La route du Nord, qui relie le détroit de Béring à la mer de Barents en longeant la côte sibérienne, ordinairement libérée des glaces de juin à octobre ces dernières années, est restée praticable de mai à décembre en 2020. Si la banquise de l’Arctique a déjà perdu 40 pour cent de sa superficie depuis 1979, les divers scénarios d’émissions de gaz à effet de serre laissent imaginer que ce passage pourrait être accessible toute l’année à partir de 2050, ouvrant ainsi une route maritime de l’Europe vers l’Asie alternative au trajet par le canal de Suez. Aller de Busan, en Corée du Sud, à Rotterdam en passant par le Nord permet en effet de réduire la distance de 3 000 milles, soit une dizaine de jours de route économisés sur les quarante-cinq que demande le trajet via le canal de Suez.
En 2011, quatre navires, pétroliers pour la plupart, ont emprunté le « passage du Nord-Est », du Pacifique à l’Atlantique. Sept ans plus tard, le porte-conteneurs danois Venta Maersk – chargé de 3 600 conteneurs et bénéficiant de la certification Ice Class 1A, lui permettant de progresser dans une glace d’une épaisseur allant jusqu’à 0,80 mètre – rallie Saint-Pétersbourg depuis Vladivostok en septembre. Le nombre de bateaux a augmenté depuis, avec, en 2019, 37 navires qui effectuent toute la traversée, puis 62 navires en 2020. Le tonnage transporté en 2020 via le Nord s’élève à 10,05 millions de tonnes – un chiffre qui reste encore très marginal comparé aux quelque 9 milliards de tonnes de marchandises transportées par voie maritime chaque année.
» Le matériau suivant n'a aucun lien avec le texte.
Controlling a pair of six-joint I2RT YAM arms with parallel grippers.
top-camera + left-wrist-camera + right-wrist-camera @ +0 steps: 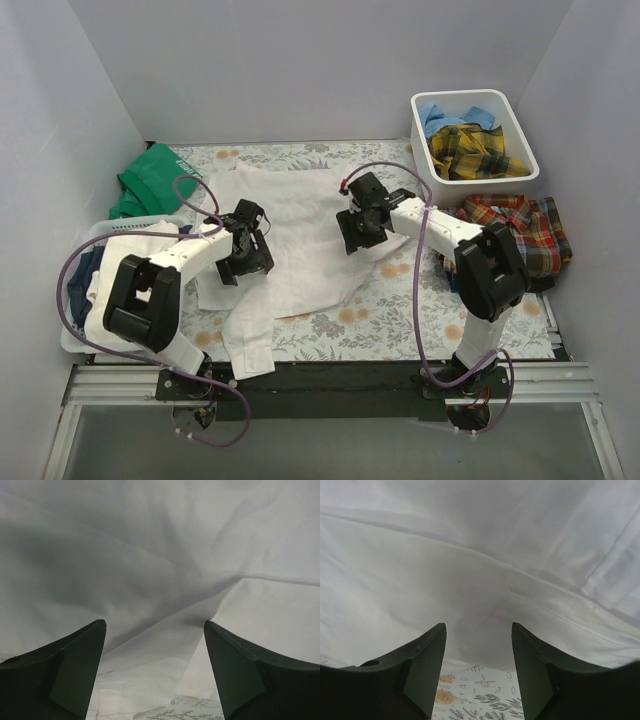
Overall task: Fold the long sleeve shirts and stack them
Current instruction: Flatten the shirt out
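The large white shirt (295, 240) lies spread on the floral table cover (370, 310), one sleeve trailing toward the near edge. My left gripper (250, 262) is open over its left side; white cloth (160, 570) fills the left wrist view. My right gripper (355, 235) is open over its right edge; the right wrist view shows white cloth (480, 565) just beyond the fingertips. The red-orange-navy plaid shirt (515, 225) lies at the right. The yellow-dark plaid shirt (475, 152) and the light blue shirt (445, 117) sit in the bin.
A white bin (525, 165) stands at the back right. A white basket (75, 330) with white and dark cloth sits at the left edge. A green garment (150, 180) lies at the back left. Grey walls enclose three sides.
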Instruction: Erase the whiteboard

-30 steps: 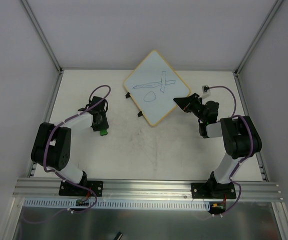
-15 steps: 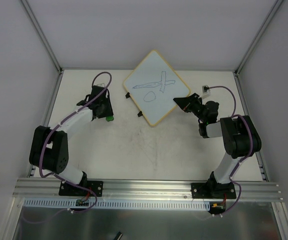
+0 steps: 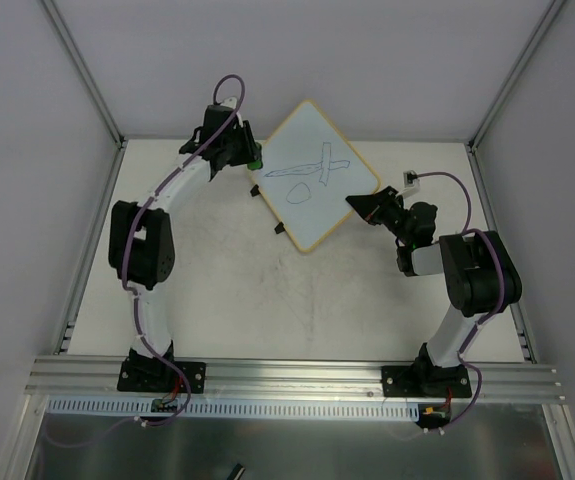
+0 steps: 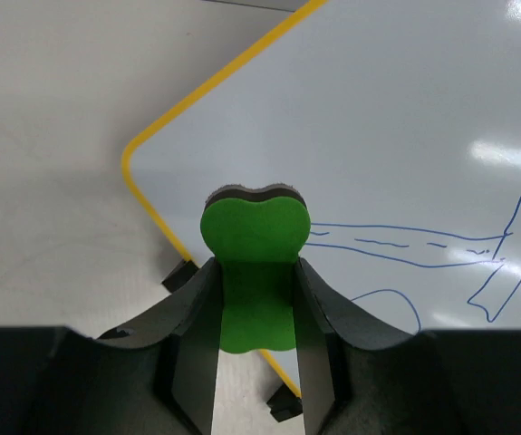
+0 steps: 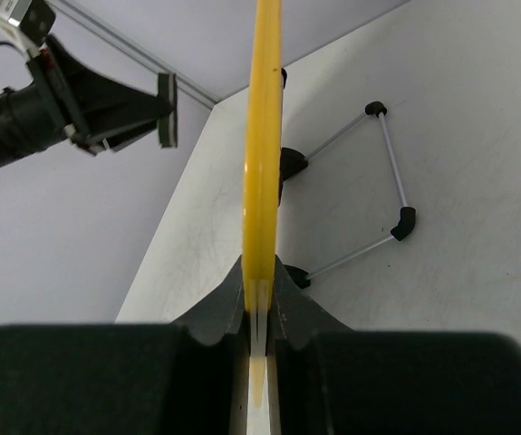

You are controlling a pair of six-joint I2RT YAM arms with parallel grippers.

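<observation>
Since a second ago, our left hand point(image 4: 255, 265) has swung from the counter's point(image 3: 247, 300) left side up to the whiteboard's point(image 3: 312, 175) left corner, pinching the green eraser point(image 4: 255, 227). Our right hand point(image 5: 258, 288) clamps the board's yellow rim, holding it tilted at the counter's far middle. We should press the felt flat and sweep rightward across the blue pen marks point(image 4: 396, 245), right hand bracing.

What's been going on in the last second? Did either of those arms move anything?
The left hand, gripping the green eraser, swept away from its base, farther out and to the right, up to the whiteboard at its left corner. The right hand stayed clamped on the board's right edge. The board and its pen marks look unchanged.
</observation>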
Malgré le gain de temps – et donc de carburant – évident que permet la route du Nord, les armateurs restent encore frileux à l’emprunter : il faut en effet payer les services russes pour la sécurité, et un brise-glace d’accompagnement. Sans oublier qu’il n’y a que très peu de ports d’escale, et donc peu de potentiels débouchés pour les biens transportés…
La Russie, qui espère voir 80 millions de tonnes de fret transiter par le Nord d’ici à 2025, n’en a pas moins investi l’équivalent d’un demi-milliard d’euros dans des projets d’infrastructures portuaires et de brise-glace nucléaires. Quelque six mille militaires y ont également été déployés, l’objectif étant de garantir l’ouverture de cette route maritime toute l’année à partir de 2035.